__Exercise instructions__.
Determine how many lines in the listing contain the string "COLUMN"; respond with the number alone.

__Source material__.
════

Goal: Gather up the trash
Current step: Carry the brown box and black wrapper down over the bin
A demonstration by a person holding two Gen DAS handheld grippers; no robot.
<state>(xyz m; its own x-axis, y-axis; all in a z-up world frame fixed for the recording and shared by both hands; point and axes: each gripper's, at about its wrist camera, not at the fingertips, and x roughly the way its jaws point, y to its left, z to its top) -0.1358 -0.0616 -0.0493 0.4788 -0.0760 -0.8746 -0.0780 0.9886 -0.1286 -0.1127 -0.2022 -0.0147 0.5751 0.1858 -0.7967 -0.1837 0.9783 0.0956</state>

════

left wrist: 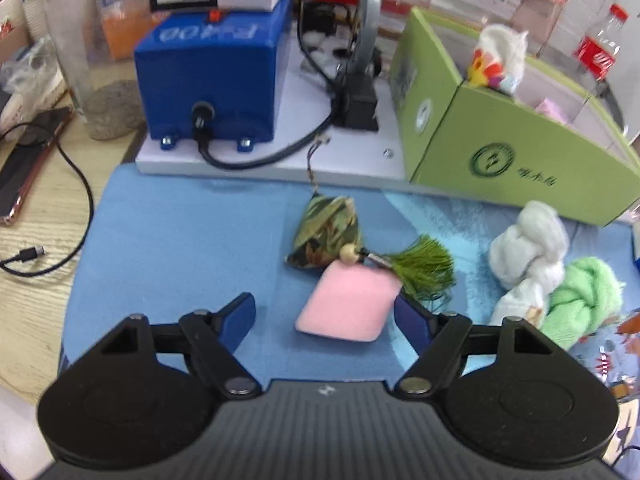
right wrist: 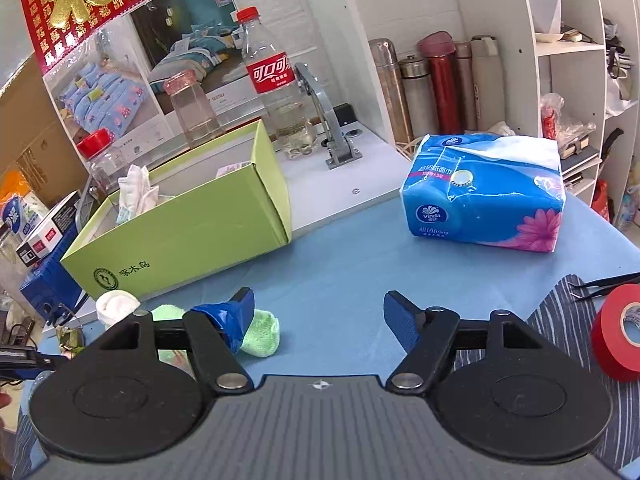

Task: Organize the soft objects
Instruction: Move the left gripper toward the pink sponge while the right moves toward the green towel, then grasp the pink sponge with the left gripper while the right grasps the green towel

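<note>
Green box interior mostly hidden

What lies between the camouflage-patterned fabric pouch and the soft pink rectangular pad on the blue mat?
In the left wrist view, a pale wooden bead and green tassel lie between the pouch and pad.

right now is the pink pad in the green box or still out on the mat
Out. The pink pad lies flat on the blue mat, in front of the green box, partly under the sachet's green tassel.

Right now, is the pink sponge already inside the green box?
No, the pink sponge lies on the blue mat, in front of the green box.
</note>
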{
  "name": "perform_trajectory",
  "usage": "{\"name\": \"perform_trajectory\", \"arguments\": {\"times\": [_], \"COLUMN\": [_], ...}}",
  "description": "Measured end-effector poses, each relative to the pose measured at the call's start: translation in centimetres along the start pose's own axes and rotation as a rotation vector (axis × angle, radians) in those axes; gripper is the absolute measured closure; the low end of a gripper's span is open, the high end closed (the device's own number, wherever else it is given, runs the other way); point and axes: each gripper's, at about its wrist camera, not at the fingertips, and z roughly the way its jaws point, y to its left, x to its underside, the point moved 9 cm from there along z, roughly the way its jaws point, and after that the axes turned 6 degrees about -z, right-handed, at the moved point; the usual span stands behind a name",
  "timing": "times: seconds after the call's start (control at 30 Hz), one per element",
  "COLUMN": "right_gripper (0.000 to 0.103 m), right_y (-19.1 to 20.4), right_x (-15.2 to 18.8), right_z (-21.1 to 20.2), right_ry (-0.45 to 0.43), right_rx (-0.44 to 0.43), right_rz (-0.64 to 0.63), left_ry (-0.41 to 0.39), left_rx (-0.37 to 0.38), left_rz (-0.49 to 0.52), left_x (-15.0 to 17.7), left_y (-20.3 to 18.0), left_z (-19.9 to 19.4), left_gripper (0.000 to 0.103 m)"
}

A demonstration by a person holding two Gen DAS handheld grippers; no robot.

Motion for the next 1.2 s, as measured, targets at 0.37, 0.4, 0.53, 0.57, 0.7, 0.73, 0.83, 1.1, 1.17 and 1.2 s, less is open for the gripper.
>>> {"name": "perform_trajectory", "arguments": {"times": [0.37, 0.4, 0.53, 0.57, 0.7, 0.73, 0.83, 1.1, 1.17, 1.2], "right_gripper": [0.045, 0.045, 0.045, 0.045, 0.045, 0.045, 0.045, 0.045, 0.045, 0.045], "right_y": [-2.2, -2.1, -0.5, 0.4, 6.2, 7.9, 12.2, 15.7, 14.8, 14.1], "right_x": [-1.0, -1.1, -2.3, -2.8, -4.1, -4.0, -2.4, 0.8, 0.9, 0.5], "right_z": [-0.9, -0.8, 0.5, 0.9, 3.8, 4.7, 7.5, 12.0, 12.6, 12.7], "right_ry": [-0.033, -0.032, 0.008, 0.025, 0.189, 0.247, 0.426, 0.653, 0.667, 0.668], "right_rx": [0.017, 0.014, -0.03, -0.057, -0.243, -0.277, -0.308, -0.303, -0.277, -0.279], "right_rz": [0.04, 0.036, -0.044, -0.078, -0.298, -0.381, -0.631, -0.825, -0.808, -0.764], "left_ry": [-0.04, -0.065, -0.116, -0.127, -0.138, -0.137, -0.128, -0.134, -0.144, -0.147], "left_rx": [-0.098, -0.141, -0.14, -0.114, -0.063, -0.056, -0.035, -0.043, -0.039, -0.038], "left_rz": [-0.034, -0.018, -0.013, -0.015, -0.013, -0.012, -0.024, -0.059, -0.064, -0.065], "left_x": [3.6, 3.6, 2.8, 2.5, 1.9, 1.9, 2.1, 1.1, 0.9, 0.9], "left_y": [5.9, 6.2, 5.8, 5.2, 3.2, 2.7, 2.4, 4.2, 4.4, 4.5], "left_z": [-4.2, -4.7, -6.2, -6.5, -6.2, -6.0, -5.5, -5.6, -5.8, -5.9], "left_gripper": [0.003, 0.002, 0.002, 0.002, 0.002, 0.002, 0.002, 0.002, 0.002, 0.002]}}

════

__Exercise result__.
2